Olympus's ultra-compact APS zoom from 2000 — 25-50mm lens, full auto, CR2 power; APS film discontinued
The Olympus i Zoom 2000 was an ultra-compact Advanced Photo System (APS) point-and-shoot introduced in 2000, one of the last pushes of the APS format before digital compacts took over. It sat in Olympus's small i-series of APS cameras aimed at pocketable, fully automatic snapshot use.
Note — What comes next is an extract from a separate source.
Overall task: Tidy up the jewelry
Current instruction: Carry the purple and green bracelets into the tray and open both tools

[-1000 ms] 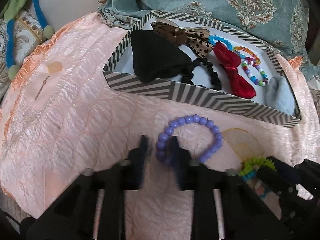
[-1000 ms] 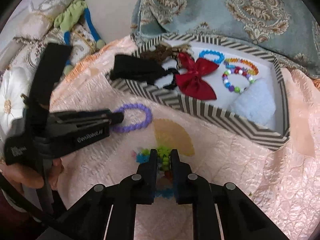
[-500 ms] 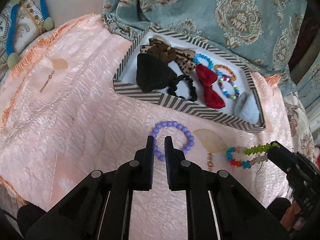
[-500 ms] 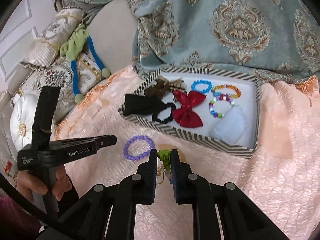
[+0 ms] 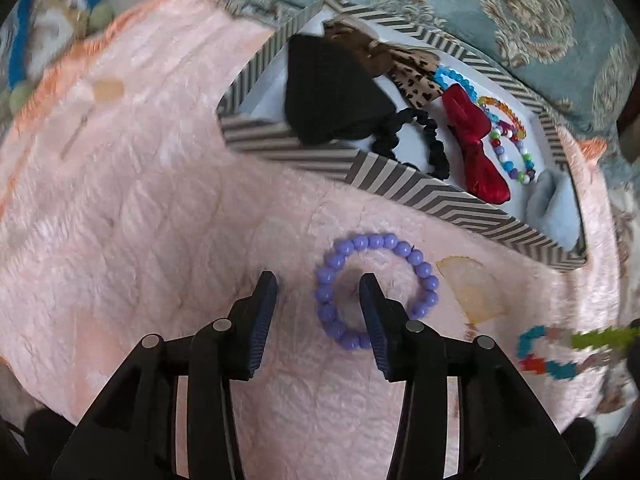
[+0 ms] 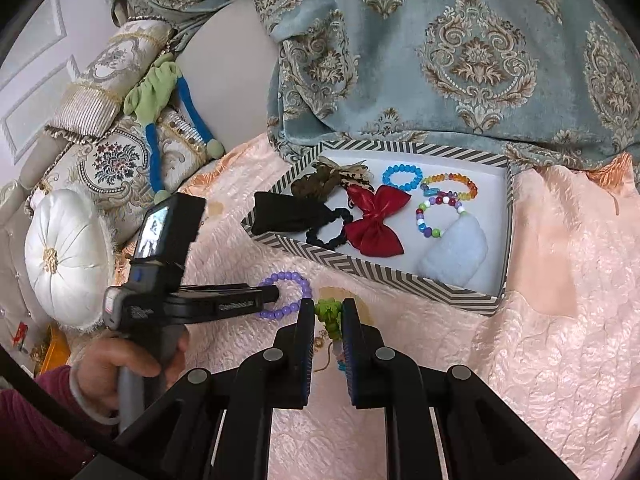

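Left tongs [image 5: 318,286] opening astride purple bracelet [image 5: 376,290] near striped box [image 5: 416,188]; right tongs [image 6: 328,312] pinched green-beaded bracelet [image 6: 329,314].

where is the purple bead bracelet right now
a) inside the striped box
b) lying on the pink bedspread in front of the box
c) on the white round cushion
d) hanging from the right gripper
b: the purple bead bracelet lies flat on the pink bedspread, outside the striped box, with one finger of the left gripper inside its loop.
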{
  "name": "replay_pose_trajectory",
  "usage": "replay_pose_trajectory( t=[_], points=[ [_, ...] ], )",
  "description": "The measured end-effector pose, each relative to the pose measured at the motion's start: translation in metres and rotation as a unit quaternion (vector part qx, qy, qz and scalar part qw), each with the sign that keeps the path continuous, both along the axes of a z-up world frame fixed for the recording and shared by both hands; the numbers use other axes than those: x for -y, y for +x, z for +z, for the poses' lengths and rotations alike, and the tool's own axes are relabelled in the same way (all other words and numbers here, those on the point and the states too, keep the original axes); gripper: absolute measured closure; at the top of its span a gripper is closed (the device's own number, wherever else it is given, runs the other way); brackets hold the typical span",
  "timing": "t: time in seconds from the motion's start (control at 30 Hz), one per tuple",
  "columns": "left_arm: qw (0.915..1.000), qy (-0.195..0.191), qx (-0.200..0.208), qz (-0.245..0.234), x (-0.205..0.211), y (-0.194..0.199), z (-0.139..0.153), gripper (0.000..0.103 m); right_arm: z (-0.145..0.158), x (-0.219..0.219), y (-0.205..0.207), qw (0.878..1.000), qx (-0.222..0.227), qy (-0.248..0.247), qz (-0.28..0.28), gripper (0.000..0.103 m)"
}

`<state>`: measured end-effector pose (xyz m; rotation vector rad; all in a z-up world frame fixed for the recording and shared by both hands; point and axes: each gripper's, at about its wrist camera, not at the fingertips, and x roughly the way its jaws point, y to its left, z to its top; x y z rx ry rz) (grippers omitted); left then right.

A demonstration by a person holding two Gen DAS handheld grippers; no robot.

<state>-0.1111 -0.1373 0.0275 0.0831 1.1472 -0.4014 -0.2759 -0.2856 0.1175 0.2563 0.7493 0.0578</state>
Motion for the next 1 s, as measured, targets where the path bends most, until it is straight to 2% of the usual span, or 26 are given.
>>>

It carried a 25-50mm f/4.6-8.7 zoom, roughly a 31-62mm equivalent in 35mm terms, with autofocus down to 0.6m and focus lock. Film loading, advance and rewind were fully automatic, shutter speeds ran from 1/8 to 1/500 second, and the built-in flash offered six modes. The three standard APS print formats (C, H and P) were selectable, power came from a single CR2 lithium cell, and the body measured about 107x55x34mm at 170g.
Its appeal today is largely as a pocket-sized curiosity of the APS era: genuinely tiny, simple to operate and typical of Olympus's neat late-90s industrial design. The slow lens limits it to daylight or flash shooting, and there is no manual override of any kind.
Crucially for buyers, APS film was discontinued in 2011, so the camera can only be shot with expired stock at unpredictable results, and many listings sell as display or parts items. Confirm the camera powers up on a fresh CR2, that the film door and IX-cartridge mechanism cycle correctly, and that the flash charges, before paying shooter money.